Writing Magazine

“Readers continue to clamour for greater diversity of characters.”

- ALEXIA CASALE

As with most things in 2020, it’s impossible to draw any firm conclusion­s about patterns in children’s and YA publishing. The Bookseller reported that, as of September, only one week in 2020 had fallen behind 2019 numbers: indeed, during most of the lockdown, Children’s titles represente­d a third of the market, with YA getting a post-lockdown boost. Non-fiction continues to perform well, particular­ly wellbeing, education and activity books, which rocketed during lockdown due to home-schooling.

In YA, a small number of big bestseller­s continue to be the mainstay – this year, the Hunger Games prequel and One of Us Is Lying sequel, both by US authors, who continue to dominate. More online and fewer in-store sales mean less impulse buying, giving authors with existing namerecogn­ition an even bigger market-share.

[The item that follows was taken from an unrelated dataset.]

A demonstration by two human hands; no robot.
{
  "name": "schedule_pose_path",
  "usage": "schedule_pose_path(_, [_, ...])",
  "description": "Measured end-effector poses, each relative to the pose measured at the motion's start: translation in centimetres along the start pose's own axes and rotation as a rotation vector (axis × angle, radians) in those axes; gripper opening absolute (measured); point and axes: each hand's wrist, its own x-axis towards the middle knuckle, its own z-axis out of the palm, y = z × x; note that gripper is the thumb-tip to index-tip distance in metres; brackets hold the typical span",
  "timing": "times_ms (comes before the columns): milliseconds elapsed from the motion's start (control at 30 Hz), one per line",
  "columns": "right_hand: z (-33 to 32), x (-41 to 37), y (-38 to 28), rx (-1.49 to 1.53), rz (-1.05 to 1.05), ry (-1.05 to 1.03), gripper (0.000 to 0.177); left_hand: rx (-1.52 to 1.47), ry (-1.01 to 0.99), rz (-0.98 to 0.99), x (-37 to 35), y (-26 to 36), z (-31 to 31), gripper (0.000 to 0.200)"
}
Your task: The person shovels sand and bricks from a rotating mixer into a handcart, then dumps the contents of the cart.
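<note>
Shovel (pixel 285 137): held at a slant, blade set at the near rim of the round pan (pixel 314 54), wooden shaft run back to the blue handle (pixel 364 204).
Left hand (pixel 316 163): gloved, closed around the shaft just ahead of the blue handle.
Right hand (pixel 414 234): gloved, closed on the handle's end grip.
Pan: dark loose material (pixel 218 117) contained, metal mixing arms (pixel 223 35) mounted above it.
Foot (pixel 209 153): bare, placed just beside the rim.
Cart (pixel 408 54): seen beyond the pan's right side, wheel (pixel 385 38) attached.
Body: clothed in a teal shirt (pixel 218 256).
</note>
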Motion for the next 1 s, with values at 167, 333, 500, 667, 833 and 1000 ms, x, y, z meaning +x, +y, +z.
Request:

Looking ahead to 2021, contempora­ry is likely to remain eclipsed by fantasy, with sci-fi/horror and verse novels still cautiously on the up. Crime-thrillers continue to punch above their weight compared with number published. Overall, acquisitio­ns in YA are still slow, while the MG boom (particular­ly for fantasy series) continues to slow.

However, there is major growth, across the board, in acquisitio­ns from authors of colour. In 2019, 19+% of authors were people of colour, representi­ng 20+% of titles (compared with ~14% of the UK population), a big jump from 2016. Although 10+% were American authors, this is the pattern across children’s and YA: more remains to be done to promote diversity of homegrown talent. Independen­t publishing continues to lead the way here, but this too is shifting. The main change readers continue to clamour for – and which will hopefully be a feature of 2021 and beyond – is greater diversity of characters in stories where this diversity is incidental to the story rather than the point of it.

One big positive in 2020 is that reading for pleasure is up among kids, teens and adults – as is reading together, with most families planning to continue the habit.